Task statement => Line for line, the listing below is to be transcribed exactly.

Raw data =>
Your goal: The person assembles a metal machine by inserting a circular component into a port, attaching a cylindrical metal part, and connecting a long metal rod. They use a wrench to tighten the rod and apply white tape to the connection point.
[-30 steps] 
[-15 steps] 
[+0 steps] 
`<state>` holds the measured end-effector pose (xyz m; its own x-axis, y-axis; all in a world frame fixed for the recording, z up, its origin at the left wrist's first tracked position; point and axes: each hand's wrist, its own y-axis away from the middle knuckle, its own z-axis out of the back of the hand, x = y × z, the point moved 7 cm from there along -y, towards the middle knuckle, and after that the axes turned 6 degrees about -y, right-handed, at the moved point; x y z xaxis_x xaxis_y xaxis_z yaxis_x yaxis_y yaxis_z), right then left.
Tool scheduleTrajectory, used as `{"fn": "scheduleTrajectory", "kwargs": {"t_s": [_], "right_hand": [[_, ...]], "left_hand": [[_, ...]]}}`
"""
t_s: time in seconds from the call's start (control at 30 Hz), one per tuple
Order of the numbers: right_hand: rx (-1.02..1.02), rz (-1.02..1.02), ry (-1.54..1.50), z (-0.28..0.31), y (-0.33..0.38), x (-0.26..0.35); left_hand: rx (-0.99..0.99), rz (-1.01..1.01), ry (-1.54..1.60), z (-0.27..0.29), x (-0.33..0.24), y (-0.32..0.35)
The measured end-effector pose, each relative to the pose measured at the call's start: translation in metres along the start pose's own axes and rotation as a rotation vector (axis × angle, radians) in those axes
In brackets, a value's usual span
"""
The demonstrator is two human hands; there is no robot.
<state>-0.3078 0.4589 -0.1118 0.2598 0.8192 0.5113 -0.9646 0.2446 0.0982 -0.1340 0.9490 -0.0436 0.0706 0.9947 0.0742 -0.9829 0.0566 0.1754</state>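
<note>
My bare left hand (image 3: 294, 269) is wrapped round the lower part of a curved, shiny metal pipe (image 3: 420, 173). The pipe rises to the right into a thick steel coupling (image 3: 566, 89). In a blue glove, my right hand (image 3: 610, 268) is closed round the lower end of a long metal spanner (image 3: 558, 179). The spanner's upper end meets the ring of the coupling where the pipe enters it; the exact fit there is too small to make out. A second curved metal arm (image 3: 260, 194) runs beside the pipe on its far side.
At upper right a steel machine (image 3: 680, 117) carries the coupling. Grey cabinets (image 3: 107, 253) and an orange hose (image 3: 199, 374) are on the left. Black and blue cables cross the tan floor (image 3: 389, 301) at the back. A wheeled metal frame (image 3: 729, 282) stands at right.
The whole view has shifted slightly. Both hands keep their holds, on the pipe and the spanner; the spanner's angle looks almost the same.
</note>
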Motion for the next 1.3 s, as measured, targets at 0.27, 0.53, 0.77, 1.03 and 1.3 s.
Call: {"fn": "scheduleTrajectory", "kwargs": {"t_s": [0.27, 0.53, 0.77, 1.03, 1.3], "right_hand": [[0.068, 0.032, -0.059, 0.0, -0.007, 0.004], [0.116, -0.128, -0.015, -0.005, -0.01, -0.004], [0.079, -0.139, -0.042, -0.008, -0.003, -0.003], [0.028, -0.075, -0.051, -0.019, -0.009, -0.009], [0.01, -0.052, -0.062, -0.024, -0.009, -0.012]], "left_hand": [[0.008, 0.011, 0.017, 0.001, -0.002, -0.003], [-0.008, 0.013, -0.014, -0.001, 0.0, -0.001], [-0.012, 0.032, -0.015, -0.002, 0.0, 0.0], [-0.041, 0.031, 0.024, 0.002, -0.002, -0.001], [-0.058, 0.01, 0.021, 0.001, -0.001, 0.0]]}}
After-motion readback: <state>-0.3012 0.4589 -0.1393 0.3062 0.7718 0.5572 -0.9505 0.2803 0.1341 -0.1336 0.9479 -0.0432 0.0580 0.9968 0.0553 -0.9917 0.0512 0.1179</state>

Written answer =>
Your goal: The person assembles a metal machine by inserting a circular component into a port, attaching a cylindrical metal part, and connecting a long metal rod. They use a wrench to tighten the rod and apply white tape to the connection point.
[-30 steps] 
[-15 steps] 
[+0 steps] 
`<state>` holds the measured end-effector pose (xyz m; its own x-axis, y-axis; all in a world frame fixed for the recording, z up, its origin at the left wrist's first tracked position; point and axes: each hand's wrist, its own y-axis away from the middle knuckle, its own z-axis out of the back of the hand, x = y × z, the point moved 7 cm from there along -y, towards the middle knuckle, and after that the axes turned 6 degrees about -y, right-handed, at the moved point; x y z xaxis_x xaxis_y xaxis_z yaxis_x yaxis_y yaxis_z), right then left.
Tool scheduleTrajectory, used as `{"fn": "scheduleTrajectory", "kwargs": {"t_s": [_], "right_hand": [[_, ...]], "left_hand": [[_, ...]]}}`
"""
t_s: time in seconds from the call's start (control at 30 Hz), one per tuple
Order of the numbers: right_hand: rx (-1.02..1.02), rz (-1.02..1.02), ry (-1.54..1.50), z (-0.28..0.31), y (-0.33..0.38), x (-0.26..0.35); left_hand: rx (-0.99..0.99), rz (-1.01..1.01), ry (-1.54..1.60), z (-0.27..0.29), x (-0.33..0.24), y (-0.32..0.35)
The measured end-effector pose, each relative to the pose measured at the call's start: translation in metres along the start pose's own axes and rotation as a rotation vector (axis × angle, radians) in those axes
In brackets, a value's usual span
"""
The demonstrator is two human hands; there is no robot.
<state>-0.3078 0.4589 -0.1118 0.2598 0.8192 0.5113 -0.9646 0.2446 0.0982 -0.1340 0.9490 -0.0436 0.0706 0.9947 0.0742 -0.9829 0.0566 0.1754</state>
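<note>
My bare left hand (image 3: 294, 269) is wrapped round the lower part of a curved, shiny metal pipe (image 3: 420, 173). The pipe rises to the right into a thick steel coupling (image 3: 566, 89). In a blue glove, my right hand (image 3: 610, 268) is closed round the lower end of a long metal spanner (image 3: 558, 179). The spanner's upper end meets the ring of the coupling where the pipe enters it; the exact fit there is too small to make out. A second curved metal arm (image 3: 260, 194) runs beside the pipe on its far side.
At upper right a steel machine (image 3: 680, 117) carries the coupling. Grey cabinets (image 3: 107, 253) and an orange hose (image 3: 199, 374) are on the left. Black and blue cables cross the tan floor (image 3: 389, 301) at the back. A wheeled metal frame (image 3: 729, 282) stands at right.
The whole view has shifted slightly. Both hands keep their holds, on the pipe and the spanner; the spanner's angle looks almost the same.
</note>
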Motion for the next 1.3 s, as measured, targets at 0.27, 0.53, 0.77, 1.03 and 1.3 s.
Call: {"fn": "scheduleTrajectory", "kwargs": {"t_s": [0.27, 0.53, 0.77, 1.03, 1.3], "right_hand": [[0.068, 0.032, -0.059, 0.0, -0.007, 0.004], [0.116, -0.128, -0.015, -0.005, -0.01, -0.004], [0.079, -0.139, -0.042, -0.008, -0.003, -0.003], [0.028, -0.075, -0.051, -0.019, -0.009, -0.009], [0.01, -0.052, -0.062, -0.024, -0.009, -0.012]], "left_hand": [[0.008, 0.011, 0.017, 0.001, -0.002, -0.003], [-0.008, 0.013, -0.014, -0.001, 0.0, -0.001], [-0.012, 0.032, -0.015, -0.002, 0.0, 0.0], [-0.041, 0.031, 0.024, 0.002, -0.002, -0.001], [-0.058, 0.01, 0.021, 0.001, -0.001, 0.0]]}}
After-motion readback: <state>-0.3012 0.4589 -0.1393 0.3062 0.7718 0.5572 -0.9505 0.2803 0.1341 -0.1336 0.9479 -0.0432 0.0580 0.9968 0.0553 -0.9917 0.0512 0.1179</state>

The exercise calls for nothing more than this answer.